Le confidential computing vise à réduire cette surface de confiance grâce à des environnements d’exécution isolés, souvent soutenus par des capacités matérielles. Ces environnements, appelés enclaves ou environnements d’exécution de confiance, contribuent à protéger le code et les données pendant leur traitement. La solution n’est pas seulement technique : pour être utile en production, elle doit inclure l’attestation, la gestion des clés, l’intégration avec l’identité et une exploitation sécurisée. Pour les organisations opérant dans des environnements hybrides, cette approche peut compléter une stratégie de [confidential computing](/fr/solutions/confidential-computing) lorsque des données sensibles ou des dépendances externes importantes sont concernées.

Les cas où cela peut être pertinent

La technologie est souvent plus intéressante lorsque plusieurs entités doivent collaborer sans exposer totalement leurs données les unes aux autres, lorsque les charges de travail manipulent des informations réglementées ou lorsque l’organisation souhaite limiter la confiance accordée à l’opérateur de l’infrastructure.
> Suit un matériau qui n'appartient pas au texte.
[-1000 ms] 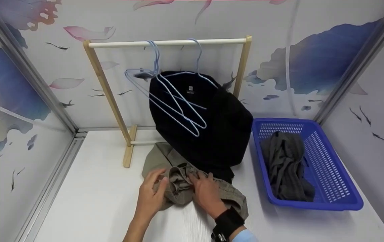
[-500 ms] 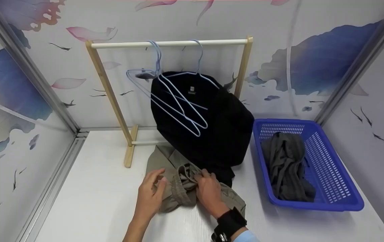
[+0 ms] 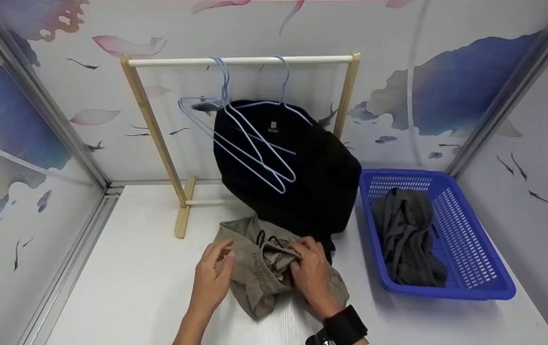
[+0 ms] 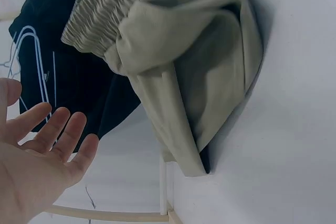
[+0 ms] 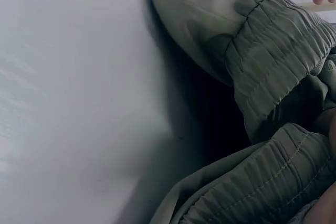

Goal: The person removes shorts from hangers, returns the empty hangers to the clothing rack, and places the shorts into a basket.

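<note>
Khaki drawstring pants [image 3: 254,282] lie bunched on the white table, their gathered elastic waistband [image 5: 278,56] standing partly spread. My right hand [image 3: 313,275] pinches the waistband's right side; in the right wrist view only bits of that hand show at the right edge. Just left of the pants, my left hand [image 3: 211,278] hovers with fingers loosely bent and nothing in its grasp. The left wrist view shows that hand [image 4: 42,156] apart from the cloth. A black drawstring loop [image 3: 261,238] sticks up at the waistband. The pants' lower part is folded out of sight.
Behind the pants stands a wooden rack [image 3: 158,129] with a white rail [image 3: 173,62]. A black garment [image 3: 321,182] hangs there on a blue hanger, beside bare blue hangers [image 3: 254,158]. To the right, a blue basket [image 3: 484,235] holds a dark grey garment [image 3: 405,235].
My right hand has moved a little right, drawing the waistband wider and shifting the pants towards me. The drawstring loop has come into view. My left hand has stayed nearly still.
</note>
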A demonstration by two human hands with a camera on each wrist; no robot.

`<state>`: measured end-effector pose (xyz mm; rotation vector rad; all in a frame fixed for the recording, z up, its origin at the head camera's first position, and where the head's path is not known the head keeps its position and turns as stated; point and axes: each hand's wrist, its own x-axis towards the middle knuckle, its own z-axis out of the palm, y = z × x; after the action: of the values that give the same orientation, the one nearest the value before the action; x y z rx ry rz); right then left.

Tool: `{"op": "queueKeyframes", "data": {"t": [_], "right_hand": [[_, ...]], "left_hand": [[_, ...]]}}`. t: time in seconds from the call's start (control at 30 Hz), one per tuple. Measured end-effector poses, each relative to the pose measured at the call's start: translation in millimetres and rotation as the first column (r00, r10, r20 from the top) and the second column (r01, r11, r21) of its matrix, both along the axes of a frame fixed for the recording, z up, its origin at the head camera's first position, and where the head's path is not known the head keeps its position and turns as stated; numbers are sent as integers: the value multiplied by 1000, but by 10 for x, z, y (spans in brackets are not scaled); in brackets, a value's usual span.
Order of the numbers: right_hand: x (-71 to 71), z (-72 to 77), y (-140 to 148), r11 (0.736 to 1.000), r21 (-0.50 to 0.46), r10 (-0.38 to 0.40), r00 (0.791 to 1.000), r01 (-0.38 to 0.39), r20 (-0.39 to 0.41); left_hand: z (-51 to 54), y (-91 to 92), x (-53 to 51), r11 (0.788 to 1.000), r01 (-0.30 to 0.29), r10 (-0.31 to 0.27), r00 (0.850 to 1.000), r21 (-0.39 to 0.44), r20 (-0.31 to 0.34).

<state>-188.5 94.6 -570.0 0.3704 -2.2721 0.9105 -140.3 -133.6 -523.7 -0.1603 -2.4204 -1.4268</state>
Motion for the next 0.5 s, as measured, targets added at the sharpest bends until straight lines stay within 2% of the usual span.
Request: {"op": "queueKeyframes", "data": {"t": [0.3,0.43,0.5], "right_hand": [[87,126,63,986,-157,54,998,-51,13],[106,222,126,961,-264,101,992,-79,70],[109,271,173,939,-331,143,983,-97,116]], "left_hand": [[3,-3,-3,1000,12,-12,999,1,-30],[-2,1,-13,1000,13,-13,998,-4,-54],[-10,4,-17,1000,14,-14,997,-8,-74]]}}
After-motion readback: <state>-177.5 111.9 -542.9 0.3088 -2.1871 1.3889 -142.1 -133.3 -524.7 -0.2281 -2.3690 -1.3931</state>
Les exemples courants incluent l’analyse conjointe de données, le traitement d’informations financières, les données de santé, l’inférence sur des données sensibles et l’exécution de composants critiques dans le cloud public. Dans des scénarios de [cloud hybride et multicloud](/fr/solutions/cloud), le confidential computing peut contribuer à rendre le modèle de protection plus cohérent entre infrastructure locale et services externes.

La confiance ne se limite pas à l’isolement

Une erreur fréquente consiste à penser que l’enclave résout tout le problème. En pratique, il faut vérifier que l’environnement exécuté est bien celui attendu, que les clés ne sont libérées qu’après une attestation appropriée et que les journaux d’exploitation permettent un niveau d’audit suffisant. La chaîne de confiance doit couvrir l’image applicative, la configuration, l’origine des données, les mécanismes d’identité et les permissions administratives. Lorsque le sujet touche à la résidence des données ou au contrôle juridictionnel, il doit être articulé avec des décisions plus larges de [sovereign cloud](/fr/blogue/sovereign-cloud-na-europa-uma-resposta-aos-novos-requisitos-regulatorios), sans confondre souveraineté et technologie spécifique.
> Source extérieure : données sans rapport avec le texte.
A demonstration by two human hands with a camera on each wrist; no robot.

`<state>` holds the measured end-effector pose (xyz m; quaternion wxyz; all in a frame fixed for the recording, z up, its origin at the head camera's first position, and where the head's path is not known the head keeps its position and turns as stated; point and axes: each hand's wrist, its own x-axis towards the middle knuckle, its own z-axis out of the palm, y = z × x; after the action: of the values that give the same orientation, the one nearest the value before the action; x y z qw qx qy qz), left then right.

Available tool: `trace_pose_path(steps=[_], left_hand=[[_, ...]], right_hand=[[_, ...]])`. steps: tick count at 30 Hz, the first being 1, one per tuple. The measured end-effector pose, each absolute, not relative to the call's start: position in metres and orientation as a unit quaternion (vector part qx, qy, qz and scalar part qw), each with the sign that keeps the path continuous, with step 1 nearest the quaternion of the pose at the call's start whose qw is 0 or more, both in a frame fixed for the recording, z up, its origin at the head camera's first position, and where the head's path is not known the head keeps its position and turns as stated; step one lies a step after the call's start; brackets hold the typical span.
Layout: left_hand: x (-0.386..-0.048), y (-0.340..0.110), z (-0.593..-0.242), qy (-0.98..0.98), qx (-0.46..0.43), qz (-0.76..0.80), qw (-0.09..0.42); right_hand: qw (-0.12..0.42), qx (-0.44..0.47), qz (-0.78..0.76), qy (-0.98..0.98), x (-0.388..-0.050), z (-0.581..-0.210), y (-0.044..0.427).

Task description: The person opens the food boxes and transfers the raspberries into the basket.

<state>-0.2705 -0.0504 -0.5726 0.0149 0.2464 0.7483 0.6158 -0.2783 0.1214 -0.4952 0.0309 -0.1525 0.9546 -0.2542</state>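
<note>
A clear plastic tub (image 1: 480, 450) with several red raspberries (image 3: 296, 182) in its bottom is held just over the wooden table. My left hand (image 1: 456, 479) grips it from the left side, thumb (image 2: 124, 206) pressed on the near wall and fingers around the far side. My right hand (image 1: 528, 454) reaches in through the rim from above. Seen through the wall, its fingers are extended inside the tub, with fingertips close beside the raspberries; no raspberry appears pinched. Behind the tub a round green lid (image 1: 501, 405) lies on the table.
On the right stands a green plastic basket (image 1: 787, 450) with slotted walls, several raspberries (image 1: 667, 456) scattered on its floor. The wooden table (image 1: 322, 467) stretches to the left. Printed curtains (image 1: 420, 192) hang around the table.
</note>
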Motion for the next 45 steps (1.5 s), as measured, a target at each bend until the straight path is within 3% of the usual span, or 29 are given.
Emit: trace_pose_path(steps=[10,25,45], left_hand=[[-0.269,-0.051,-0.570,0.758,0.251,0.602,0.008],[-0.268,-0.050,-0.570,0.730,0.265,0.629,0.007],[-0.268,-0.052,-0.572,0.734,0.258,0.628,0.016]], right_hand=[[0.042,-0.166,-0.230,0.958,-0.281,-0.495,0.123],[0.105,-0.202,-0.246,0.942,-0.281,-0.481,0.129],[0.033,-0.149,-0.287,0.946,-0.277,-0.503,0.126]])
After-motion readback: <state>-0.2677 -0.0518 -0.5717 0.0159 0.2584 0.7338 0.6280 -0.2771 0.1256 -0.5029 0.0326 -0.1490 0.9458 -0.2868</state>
Limites à évaluer avant d’avancer

Toutes les applications n’en bénéficient pas de la même manière. Certaines charges de travail peuvent nécessiter des changements d’architecture, une validation de compatibilité, une révision du modèle de performance ou une adaptation des processus d’observabilité. Il est également important d’évaluer le niveau de dépendance à des fonctionnalités propres à un fournisseur, la maturité des outils, la gestion des incidents et la capacité de l’équipe à exploiter ce modèle. Dans de nombreux cas, il est préférable de commencer par un composant bien délimité, avec des données clairement classifiées et des critères de réussite définis.

Conclusion

Le confidential computing est une option pertinente pour les organisations qui doivent protéger les données pendant leur traitement, en particulier dans des environnements hybrides, collaboratifs ou soumis à un contrôle renforcé. Il doit toutefois être considéré comme une couche de sécurité supplémentaire, et non comme un substitut à l’architecture, à la gouvernance et à l’exploitation. La décision doit partir du risque concret, de la sensibilité des données et de la capacité à intégrer attestation, clés, identité et supervision dans un modèle opérationnel cohérent.